La scène avait lieu dans la serre de la maison de M. Merton à Park Lane où lord Arthur avait dîné comme d'habitude.

Sybil n'avait jamais paru plus heureuse, et, un moment, lord Arthur avait été tenté de se conduire comme un lâche, d'écrire à lady Clémentina au sujet du globule et de laisser le mariage s'accomplir, comme s'il n'y avait pas dans le monde un M. Podgers.

Cependant, son bon naturel s'affirma bien vite, et, même quand Sybil se renversa en pleurant dans ses bras, il ne faiblit pas.

La beauté, qui faisait vibrer ses nerfs, avait aussi touché sa conscience. Il sentit que faire naufrager une si belle vie pour quelques mois de plaisir serait vraiment une vilaine chose.
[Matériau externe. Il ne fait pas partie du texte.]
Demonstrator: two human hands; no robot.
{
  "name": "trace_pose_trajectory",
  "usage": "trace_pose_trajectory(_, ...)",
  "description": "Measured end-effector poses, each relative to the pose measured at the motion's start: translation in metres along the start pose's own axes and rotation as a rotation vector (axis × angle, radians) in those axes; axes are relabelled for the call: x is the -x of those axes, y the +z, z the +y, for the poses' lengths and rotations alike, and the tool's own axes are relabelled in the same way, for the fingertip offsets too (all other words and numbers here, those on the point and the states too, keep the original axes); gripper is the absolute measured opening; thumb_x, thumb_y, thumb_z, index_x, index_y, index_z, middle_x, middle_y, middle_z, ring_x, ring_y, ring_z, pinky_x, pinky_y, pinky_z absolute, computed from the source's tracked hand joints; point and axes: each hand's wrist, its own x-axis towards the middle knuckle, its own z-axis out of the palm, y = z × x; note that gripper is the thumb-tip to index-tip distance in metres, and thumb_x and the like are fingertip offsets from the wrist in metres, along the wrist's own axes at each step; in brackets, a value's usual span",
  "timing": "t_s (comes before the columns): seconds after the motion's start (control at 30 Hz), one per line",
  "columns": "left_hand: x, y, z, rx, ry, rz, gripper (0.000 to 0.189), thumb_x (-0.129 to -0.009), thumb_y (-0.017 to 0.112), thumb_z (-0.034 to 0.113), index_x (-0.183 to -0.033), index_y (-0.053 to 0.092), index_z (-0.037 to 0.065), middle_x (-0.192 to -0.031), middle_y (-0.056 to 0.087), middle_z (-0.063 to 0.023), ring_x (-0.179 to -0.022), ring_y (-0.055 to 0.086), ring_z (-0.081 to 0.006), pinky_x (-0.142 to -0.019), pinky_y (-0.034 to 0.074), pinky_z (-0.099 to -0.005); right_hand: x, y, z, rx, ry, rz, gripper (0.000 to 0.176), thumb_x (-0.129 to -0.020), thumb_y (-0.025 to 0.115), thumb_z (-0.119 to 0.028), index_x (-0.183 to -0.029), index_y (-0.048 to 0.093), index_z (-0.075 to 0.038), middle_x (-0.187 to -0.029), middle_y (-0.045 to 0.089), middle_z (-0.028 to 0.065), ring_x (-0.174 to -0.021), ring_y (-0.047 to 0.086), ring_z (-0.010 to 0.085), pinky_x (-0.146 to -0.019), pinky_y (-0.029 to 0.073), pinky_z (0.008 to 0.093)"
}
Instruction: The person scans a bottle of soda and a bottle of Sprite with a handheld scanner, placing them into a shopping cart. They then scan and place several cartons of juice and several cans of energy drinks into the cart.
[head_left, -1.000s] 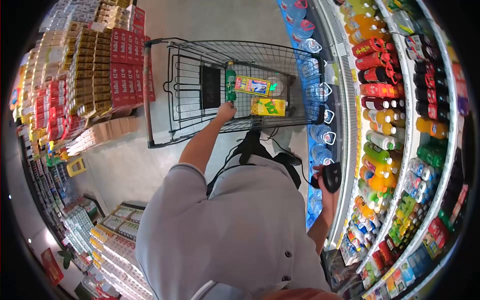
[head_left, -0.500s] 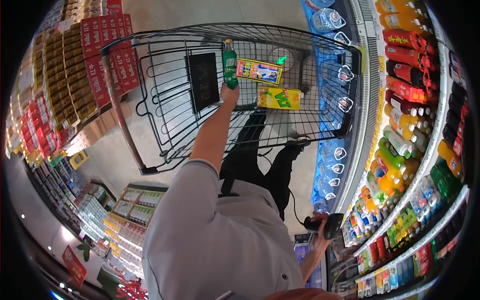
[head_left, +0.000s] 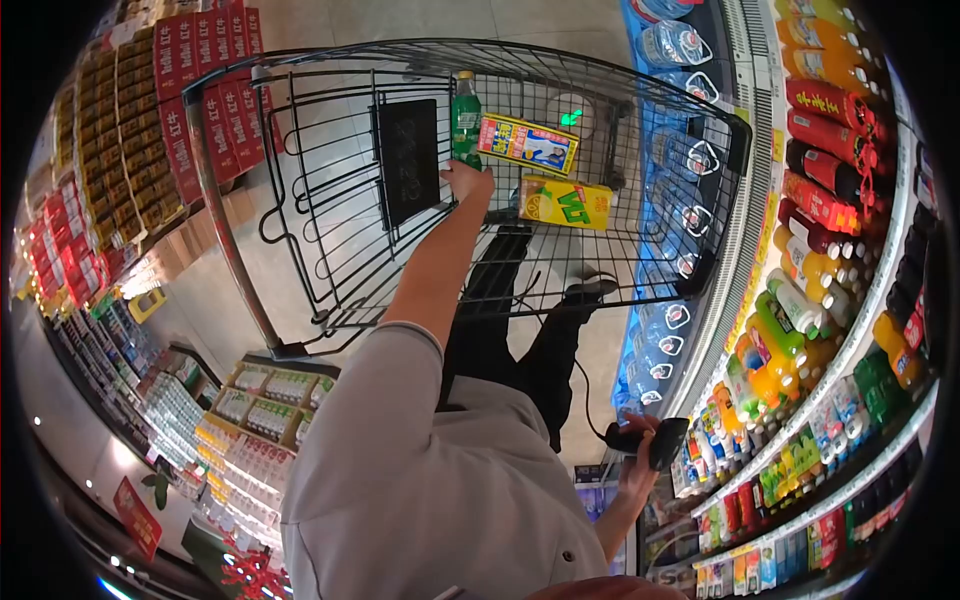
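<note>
A green-labelled drink bottle with a yellow cap (head_left: 466,118) lies in the metal shopping cart (head_left: 330,195). My left hand (head_left: 470,182) is at the bottle's base, its fingers spread apart and just touching or very near it. To its right are a yellow, blue and red box (head_left: 530,145) and a yellow VLT carton (head_left: 565,203), both in the cart. Low on the right, my right hand (head_left: 636,450) is closed around a black handheld barcode scanner (head_left: 668,443) with a cable trailing from it.
Shelves of bottled drinks (head_left: 800,290) curve along the right side. Large water bottles (head_left: 672,45) line the floor beside the cart. Stacked red cartons (head_left: 205,100) and cans (head_left: 115,150) stand at left, with boxed drinks (head_left: 265,415) lower down.
My left hand has loosened from the bottle's base and its fingers have spread. The bottle stays in the cart. The view has shifted slightly; my right hand still holds the scanner.
</note>
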Motion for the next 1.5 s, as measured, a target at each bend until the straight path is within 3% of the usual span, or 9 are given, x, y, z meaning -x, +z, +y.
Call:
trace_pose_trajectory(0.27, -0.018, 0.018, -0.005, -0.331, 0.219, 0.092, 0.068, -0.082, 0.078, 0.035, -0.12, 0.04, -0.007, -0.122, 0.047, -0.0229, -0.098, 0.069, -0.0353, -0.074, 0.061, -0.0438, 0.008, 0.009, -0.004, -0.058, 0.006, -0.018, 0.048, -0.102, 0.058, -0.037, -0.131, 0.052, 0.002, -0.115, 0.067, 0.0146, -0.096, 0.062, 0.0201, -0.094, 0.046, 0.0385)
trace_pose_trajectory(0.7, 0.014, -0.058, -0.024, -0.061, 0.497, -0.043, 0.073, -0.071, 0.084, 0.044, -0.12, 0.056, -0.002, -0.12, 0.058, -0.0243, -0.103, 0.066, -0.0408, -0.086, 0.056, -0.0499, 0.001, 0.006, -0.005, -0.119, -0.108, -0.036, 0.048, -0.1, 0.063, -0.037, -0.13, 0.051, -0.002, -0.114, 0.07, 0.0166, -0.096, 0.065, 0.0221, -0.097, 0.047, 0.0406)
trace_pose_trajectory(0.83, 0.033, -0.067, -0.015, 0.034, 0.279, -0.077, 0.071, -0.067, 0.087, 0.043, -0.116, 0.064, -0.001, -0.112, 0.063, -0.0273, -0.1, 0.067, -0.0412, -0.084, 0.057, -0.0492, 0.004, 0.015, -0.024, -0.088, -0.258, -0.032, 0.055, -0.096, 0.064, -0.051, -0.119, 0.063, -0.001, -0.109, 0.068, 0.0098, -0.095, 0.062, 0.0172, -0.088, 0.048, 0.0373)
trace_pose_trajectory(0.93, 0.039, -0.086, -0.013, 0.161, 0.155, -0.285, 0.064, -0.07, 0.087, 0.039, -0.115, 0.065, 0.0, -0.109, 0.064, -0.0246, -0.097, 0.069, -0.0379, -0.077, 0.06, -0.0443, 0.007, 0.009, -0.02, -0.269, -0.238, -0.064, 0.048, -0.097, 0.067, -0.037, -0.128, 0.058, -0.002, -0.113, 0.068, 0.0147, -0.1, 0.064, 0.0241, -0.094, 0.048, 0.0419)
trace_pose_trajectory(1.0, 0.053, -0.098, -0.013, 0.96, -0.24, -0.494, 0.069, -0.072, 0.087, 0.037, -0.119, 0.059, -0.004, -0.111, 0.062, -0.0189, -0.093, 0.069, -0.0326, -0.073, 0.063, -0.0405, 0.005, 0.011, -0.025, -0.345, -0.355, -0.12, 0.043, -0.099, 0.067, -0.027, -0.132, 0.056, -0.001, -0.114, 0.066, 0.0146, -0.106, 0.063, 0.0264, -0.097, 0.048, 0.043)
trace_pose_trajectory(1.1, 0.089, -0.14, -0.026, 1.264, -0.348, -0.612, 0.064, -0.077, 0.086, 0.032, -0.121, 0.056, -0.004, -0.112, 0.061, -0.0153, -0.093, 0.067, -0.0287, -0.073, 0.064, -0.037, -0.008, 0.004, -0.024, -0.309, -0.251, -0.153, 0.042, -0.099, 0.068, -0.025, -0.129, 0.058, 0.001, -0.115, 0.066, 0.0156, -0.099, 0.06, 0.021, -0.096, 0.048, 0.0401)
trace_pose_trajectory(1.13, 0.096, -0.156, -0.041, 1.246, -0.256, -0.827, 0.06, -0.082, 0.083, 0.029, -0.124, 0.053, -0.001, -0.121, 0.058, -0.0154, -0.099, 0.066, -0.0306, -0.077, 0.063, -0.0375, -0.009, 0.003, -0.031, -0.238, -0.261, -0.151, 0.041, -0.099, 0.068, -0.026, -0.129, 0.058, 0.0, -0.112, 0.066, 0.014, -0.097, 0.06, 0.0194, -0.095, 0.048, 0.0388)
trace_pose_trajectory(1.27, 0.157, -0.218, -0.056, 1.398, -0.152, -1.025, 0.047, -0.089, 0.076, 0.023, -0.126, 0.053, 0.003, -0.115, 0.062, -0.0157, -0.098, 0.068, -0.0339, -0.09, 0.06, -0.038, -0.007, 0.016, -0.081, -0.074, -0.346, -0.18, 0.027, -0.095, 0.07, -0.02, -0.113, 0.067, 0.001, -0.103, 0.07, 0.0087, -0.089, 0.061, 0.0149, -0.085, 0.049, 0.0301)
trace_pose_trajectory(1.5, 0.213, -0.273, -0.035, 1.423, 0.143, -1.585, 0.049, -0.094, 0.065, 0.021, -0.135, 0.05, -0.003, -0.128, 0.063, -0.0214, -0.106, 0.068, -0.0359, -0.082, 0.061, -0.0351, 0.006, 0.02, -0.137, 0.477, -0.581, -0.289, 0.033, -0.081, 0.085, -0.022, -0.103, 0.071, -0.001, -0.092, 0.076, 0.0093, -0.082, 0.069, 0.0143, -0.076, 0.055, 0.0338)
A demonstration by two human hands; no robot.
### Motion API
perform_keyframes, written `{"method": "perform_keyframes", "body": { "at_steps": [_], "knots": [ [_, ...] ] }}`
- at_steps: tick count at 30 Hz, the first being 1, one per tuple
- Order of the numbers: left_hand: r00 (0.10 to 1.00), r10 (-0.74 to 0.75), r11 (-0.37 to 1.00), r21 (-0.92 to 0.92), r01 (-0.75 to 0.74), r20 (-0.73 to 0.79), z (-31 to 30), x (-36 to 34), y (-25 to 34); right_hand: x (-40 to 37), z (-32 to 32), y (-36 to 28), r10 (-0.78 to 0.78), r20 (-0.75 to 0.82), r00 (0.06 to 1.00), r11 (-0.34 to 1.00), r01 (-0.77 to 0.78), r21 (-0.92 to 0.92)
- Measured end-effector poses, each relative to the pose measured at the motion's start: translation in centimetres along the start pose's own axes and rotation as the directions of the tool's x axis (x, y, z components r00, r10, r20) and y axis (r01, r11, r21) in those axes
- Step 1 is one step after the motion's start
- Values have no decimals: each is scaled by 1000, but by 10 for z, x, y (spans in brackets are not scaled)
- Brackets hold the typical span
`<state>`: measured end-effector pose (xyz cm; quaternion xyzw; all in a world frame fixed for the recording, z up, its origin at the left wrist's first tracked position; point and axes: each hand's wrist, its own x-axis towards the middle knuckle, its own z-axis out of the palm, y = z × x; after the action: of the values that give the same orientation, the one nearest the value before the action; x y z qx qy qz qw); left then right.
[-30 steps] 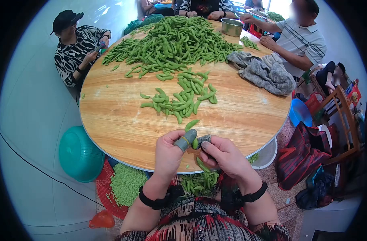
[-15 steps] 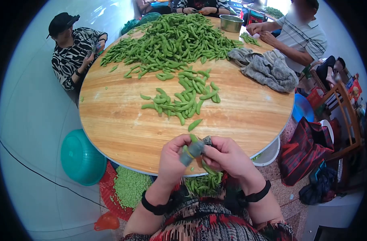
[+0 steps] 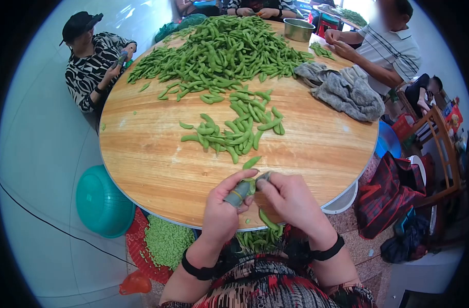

Il demeura avec Sybil jusque vers minuit, la réconfortant et en étant à son tour réconforté et, le lendemain de bonne heure, il partit pour Venise après avoir écrit à M. Merton une lettre virile et ferme au sujet de l'ajournement nécessaire du mariage.

IV

A Venise, il rencontra son frère lord Surbiton qui venait d'arriver de Corfou dans son yacht.

Les deux jeunes gens passèrent ensemble une charmante quinzaine.

Le matin, ils erraient sur le Lido, ou glissaient ça et là par les canaux verts dans leur longue gondole noire. L'après-midi, ils recevaient d'habitude des visites sur le yacht et, le soir, ils dînaient chez Florian et fumaient d'innombrables cigarettes sur la Piazza.